Appellate Division of the Supreme Court of New York, Third Department
Dec 29, 1994
210 A.D.2d 800 (N.Y. App. Div. 1994)

Opinion

December 29, 1994

Appeal from the County Court of Chemung County (Castellino, J.).


Pursuant to an undercover investigation in the City of Elmira, Chemung County, the Community Narcotics Enforcement Team (hereinafter CNET) received tips from confidential informants that defendant was selling narcotics at an identified apartment. On April 20, 1992, Elmira Police Captain Michael Ross, who was a CNET member and had numerous prior contacts with defendant, showed State Police Investigator Gregory Watkins, who was working with CNET, a photo of defendant. After studying defendant's photo for several minutes, Watkins and one of the informants proceeded to the apartment where Watkins purchased narcotics from defendant.

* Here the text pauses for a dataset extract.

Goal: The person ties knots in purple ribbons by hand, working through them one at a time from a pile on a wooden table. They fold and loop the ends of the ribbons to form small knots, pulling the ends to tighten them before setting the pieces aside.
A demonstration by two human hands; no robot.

Watkins testified that he entered a dimly lit hallway and followed defendant into a dimly lit kitchen where he stood one to two feet away from defendant for four to five minutes, looking at defendant's face during the entire time. After the transaction, Watkins left the apartment and entered Ross' nearby surveillance vehicle, where Watkins again viewed defendant's photo. Watkins identified defendant as the individual from whom he had just purchased drugs. Approximately one-half hour later, Watkins returned to the apartment alone and again purchased drugs from defendant. This time Watkins viewed defendant from a distance of 12 to 15 feet for three to four minutes from the top of a well lit stairway. During the second transaction, defendant's niece, Tammy Diaz, negotiated the price and defendant produced the narcotics.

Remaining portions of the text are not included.